* _Task brief_
Leaving out the pictures, retype the lines from the top of the listing through the line with "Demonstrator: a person" exactly.

* _Records to use_

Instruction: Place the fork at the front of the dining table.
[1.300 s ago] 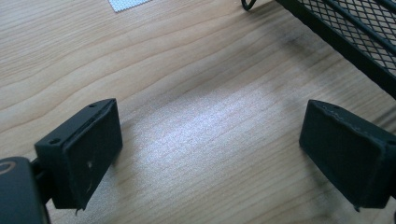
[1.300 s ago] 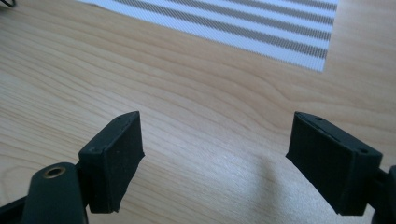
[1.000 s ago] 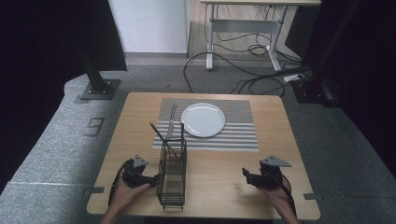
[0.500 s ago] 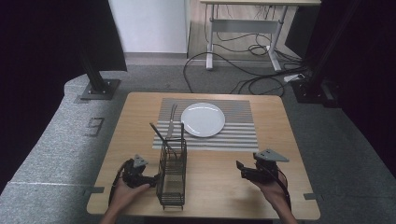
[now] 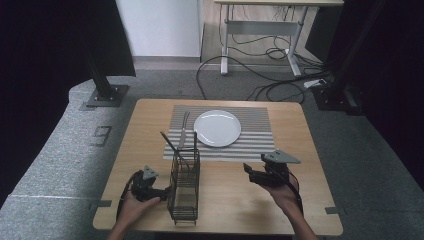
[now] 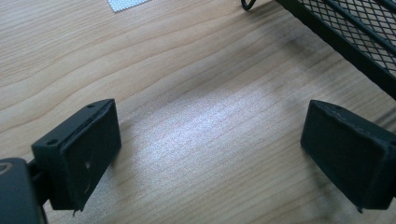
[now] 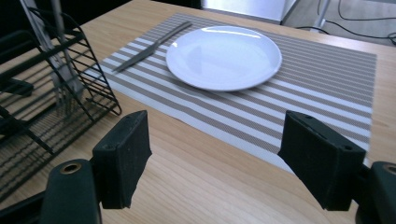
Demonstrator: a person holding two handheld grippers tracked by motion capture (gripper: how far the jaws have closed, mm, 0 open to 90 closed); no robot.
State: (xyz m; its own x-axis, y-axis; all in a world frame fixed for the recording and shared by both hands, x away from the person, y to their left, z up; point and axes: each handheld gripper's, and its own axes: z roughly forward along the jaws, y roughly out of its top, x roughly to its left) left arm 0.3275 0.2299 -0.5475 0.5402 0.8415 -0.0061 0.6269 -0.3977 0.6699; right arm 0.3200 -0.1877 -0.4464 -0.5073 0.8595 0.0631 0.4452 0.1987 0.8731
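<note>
A black wire caddy (image 5: 184, 186) stands near the table's front edge, with a fork (image 7: 63, 88) and other cutlery upright in it. A white plate (image 5: 217, 128) lies on a striped placemat (image 5: 252, 142), and metal cutlery (image 5: 184, 131) rests on the mat left of the plate. My left gripper (image 5: 161, 192) lies low on the wood just left of the caddy, open and empty (image 6: 210, 158). My right gripper (image 5: 248, 171) hovers right of the caddy, pointing toward the mat. It is open (image 7: 215, 154); its jaws have just been closing a little, with nothing between them.
The caddy's mesh wall (image 6: 355, 37) runs close by my left gripper's right jaw. Bare wood (image 5: 235, 200) lies between the caddy and my right hand. Beyond the table are grey floor mats, cables and a desk frame (image 5: 260, 30).
My right gripper has risen and moved left, toward the placemat's near edge. The left gripper, caddy, plate and cutlery have stayed put.
</note>
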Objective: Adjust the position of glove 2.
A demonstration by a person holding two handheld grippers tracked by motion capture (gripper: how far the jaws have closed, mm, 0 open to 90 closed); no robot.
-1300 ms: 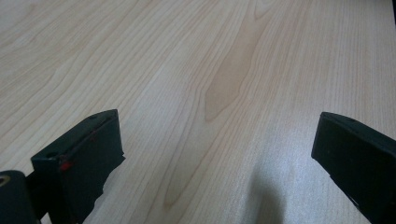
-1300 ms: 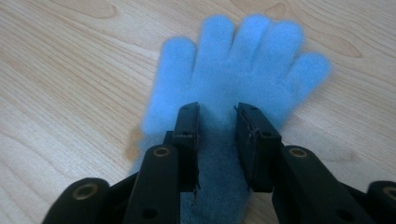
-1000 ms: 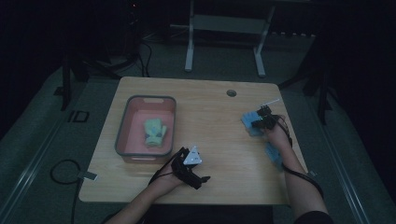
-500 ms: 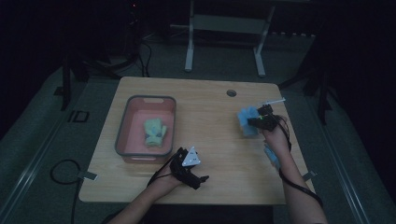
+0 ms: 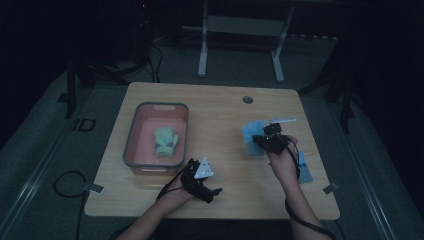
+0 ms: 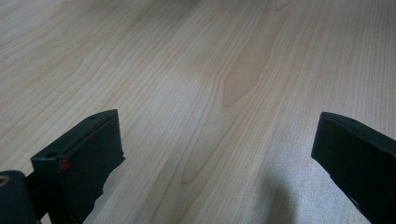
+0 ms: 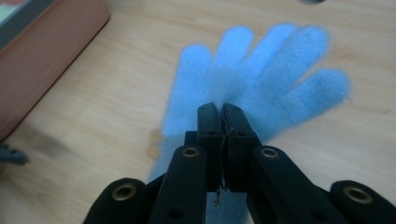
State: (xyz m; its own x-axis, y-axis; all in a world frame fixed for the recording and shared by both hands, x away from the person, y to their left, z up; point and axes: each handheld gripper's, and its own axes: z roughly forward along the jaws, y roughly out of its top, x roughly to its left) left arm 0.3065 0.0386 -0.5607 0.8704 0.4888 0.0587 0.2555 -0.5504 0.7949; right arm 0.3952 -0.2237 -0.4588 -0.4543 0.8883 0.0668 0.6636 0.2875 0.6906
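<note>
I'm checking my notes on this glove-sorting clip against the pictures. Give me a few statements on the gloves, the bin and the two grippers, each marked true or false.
1. The right gripper is shut on the blue glove. True.
2. The left gripper holds a glove. False: its jaws stand wide open over bare table.
3. A green glove lies in the red bin. True.
4. The bin stands at the right side of the table. False: in the high view it is at the left.
5. A second blue item lies by the right hand. True.
</note>
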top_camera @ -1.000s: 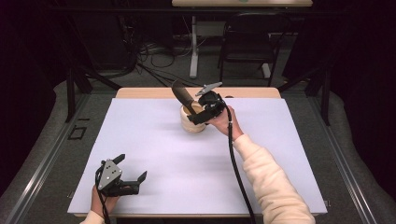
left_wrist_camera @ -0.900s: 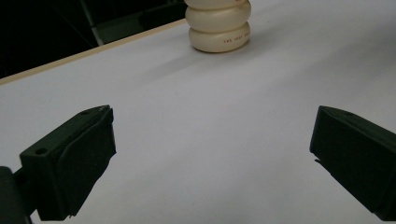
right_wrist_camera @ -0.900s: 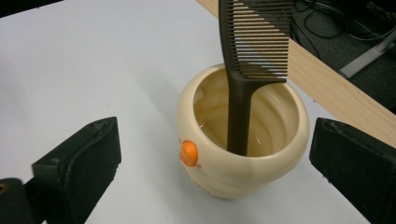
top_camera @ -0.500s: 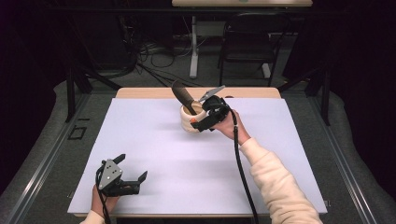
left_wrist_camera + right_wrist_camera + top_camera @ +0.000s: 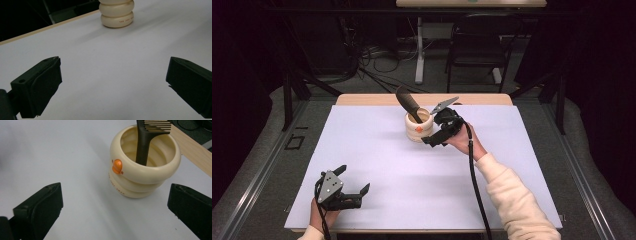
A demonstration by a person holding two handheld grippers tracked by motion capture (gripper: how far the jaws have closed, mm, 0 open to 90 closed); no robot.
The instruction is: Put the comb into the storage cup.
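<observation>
Fingers of the right gripper [image 5: 115, 207] gape wide just short of the smooth, ribbed cream cup [image 5: 143, 167] holding a dark comb [image 5: 145, 142] on the matte white table [image 5: 377, 150], while the left gripper [image 5: 347, 192], equally spread, rests well apart.

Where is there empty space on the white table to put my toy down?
The wide middle of the white table top is bare, between the left gripper at the near edge and the cream ribbed cup holding a dark comb. It is crowded right beside the cup, where the right gripper hovers.
</observation>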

* _Result for this exercise_
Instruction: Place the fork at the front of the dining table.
[1.300 s ago] 
[1.300 s ago] 
[1.000 s ago] 
[0.500 s ago] 
[now] 
[now] 
[now] 
Demonstrator: a person holding two handheld grippers tracked by motion capture (gripper: how far the jaws have closed, mm, 0 open to 90 closed); no robot.

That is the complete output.